Receiving visitors during times of mourning:
- Make sure not to sit on chairs low to the ground. Undoubtedly you will be hugging people, and if you are sitting low down it will involve reaching up repeatedly.
- Consider wearing a dark colored shirt; if you are hugging many people, you may end up with some make-up on your shoulders, and it won’t show much on black, brown or navy blue.
- If you become overwhelmed and need a minute, simply excuse yourself and take some quiet time.
- If someone drops by and it’s not a good time, it’s okay to say so. Arrange another time for them to visit instead.
If you are a guest:
- If you are a guest in the home of the grieving family members, never start loud conversations about unrelated matters.
- If you are a guest, clean up wherever you can without asking or being asked: wash dishes, put away food, usher other guests in and out.
- Offer to pick up or drive out-of-towners to and from the airport.
- Put down your purse before hugging or otherwise consoling someone.
- Offer extra rooms and parking for other guests who may be visiting.
- Volunteer to grieving family members to come back in a day or two to clean bathrooms or change beds as needed.
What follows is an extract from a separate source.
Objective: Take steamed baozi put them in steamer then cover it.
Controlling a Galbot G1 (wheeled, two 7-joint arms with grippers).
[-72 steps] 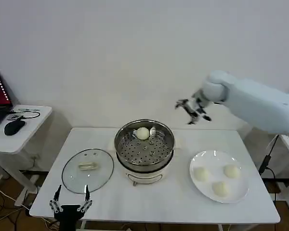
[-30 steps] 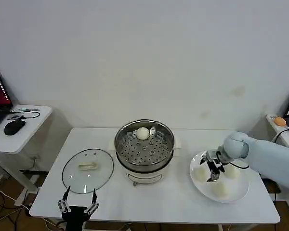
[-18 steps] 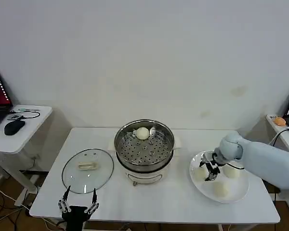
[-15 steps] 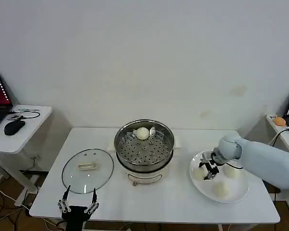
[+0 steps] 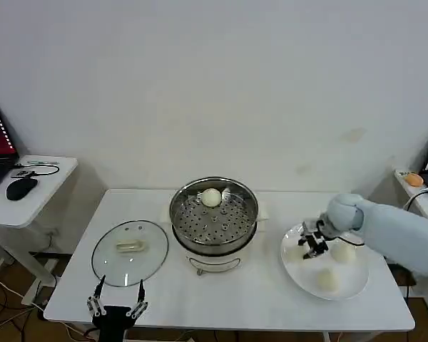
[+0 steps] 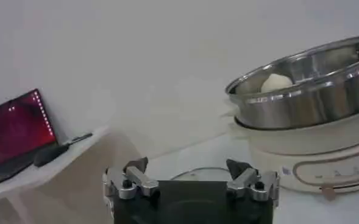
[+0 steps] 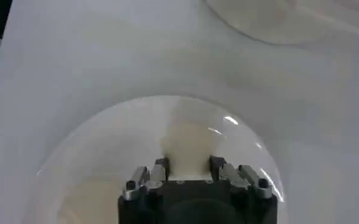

Send your child to shovel the driveway or rake leaves if applicable.
- Offer to answer phone calls or keep track of gifts and cards that arrive.
- Help with tactfully spreading the word of the death so as to avoid awkward encounters with people who do not know.
- Offer to pick up mail, groceries, or household necessities whenever you are heading into town.
It is a nice thought, but…
Try to avoid just giving your phone number to the grieving family members while saying, “please call me if you need anything.” When grieving, it is often difficult to know if and when you need anything, and calling someone to ask for it could the last thing you want to do or just be the furthest thing from your mind, even if it has been offered earlier.